# Beretta 86 cheetah holster



## lupothebutcher (May 30, 2013)

Hi all,
I need a little help, I've tried the search here and general internet search but have not had much luck; I'm looking for a IWB holster for my Beretta 86 Cheetah, this is the .380 single stack with the tip up barrel (4.4"); this gun is a bit of an odd-ball in that it was only made for a short spell, has the tip up barrel and has a slightly longer barrel than the rest of the 80 series guns.

I prefer center of the back carry, leather (I hate the nylon and kydex style holsters) and quality makers such as Bianchi, Goulde and Goodrich (sic), Safariland and similar; custom makers who can produce a quality product are welcome too.
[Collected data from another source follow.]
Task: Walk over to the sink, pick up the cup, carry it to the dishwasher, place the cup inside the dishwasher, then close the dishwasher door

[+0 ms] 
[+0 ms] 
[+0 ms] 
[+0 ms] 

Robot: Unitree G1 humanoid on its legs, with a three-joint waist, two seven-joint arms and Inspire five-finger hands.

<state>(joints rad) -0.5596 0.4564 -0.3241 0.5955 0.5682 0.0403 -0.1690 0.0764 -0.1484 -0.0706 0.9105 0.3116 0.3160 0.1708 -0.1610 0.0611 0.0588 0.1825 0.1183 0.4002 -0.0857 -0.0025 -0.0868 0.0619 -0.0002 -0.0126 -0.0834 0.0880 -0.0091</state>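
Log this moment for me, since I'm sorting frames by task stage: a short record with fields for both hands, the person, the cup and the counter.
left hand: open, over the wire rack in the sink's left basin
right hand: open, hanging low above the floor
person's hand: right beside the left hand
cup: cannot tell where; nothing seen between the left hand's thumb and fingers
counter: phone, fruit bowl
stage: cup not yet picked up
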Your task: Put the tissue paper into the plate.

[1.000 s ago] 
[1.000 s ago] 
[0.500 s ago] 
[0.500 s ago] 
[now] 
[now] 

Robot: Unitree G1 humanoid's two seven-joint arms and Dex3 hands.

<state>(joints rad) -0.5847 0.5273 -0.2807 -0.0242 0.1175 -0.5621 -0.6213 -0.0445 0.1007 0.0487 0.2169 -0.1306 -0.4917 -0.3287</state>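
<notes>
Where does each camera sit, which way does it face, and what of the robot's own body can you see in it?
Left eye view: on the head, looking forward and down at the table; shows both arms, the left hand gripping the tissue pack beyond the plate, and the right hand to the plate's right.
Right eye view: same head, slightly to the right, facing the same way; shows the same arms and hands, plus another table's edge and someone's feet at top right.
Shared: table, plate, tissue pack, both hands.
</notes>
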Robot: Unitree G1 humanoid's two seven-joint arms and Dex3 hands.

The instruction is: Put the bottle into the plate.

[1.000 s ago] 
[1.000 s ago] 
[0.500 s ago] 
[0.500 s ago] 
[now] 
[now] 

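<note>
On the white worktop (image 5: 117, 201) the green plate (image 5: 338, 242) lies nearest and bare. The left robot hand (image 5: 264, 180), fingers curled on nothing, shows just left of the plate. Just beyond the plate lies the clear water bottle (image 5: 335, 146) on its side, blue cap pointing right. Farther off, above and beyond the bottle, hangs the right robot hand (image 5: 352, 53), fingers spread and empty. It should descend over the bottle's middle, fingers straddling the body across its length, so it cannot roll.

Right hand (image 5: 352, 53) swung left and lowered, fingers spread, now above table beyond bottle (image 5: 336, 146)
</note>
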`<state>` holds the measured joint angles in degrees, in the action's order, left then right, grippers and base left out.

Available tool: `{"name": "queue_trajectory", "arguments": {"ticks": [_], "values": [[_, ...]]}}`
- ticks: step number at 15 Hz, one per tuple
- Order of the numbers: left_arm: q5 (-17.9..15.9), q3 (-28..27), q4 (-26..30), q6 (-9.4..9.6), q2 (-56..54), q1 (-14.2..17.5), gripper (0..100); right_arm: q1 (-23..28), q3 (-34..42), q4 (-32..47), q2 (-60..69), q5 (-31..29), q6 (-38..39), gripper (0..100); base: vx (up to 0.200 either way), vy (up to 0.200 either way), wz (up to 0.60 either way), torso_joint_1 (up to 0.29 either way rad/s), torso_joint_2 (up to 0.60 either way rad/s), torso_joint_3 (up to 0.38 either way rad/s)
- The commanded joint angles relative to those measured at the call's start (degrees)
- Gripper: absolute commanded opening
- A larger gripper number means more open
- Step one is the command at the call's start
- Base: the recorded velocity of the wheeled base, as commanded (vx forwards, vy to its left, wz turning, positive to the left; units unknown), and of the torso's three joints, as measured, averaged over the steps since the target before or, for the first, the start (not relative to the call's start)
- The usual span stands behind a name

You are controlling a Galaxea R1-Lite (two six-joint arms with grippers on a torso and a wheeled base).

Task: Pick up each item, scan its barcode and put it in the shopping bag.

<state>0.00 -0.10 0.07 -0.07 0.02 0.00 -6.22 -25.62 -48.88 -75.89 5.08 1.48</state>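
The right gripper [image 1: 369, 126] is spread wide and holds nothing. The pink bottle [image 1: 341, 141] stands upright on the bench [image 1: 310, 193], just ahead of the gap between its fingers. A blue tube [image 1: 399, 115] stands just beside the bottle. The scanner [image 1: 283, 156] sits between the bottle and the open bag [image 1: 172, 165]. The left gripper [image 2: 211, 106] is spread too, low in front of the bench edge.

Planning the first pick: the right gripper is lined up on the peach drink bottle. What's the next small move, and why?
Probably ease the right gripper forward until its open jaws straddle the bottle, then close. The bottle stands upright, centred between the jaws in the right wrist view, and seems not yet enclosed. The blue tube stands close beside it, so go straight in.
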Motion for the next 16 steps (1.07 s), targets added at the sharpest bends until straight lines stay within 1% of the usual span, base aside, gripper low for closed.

If anyone has any suggestions I would appreciate it.

Thanks.


----------



## coachmike (Sep 12, 2014)

I have been looking for a holster for my Cheetah 86 for quite a while without any luck. If you do find one keep me in mind please.

Mike


----------



## CW (Mar 20, 2015)

I found the Bulldog clip-on #20 fits my 84 quite well. Although this is the wrong holster type, it may help you size the holster you want. 
It seems the one specified by the manufacturer was too large so I tried a smaller auto size and it fit perfect.


----------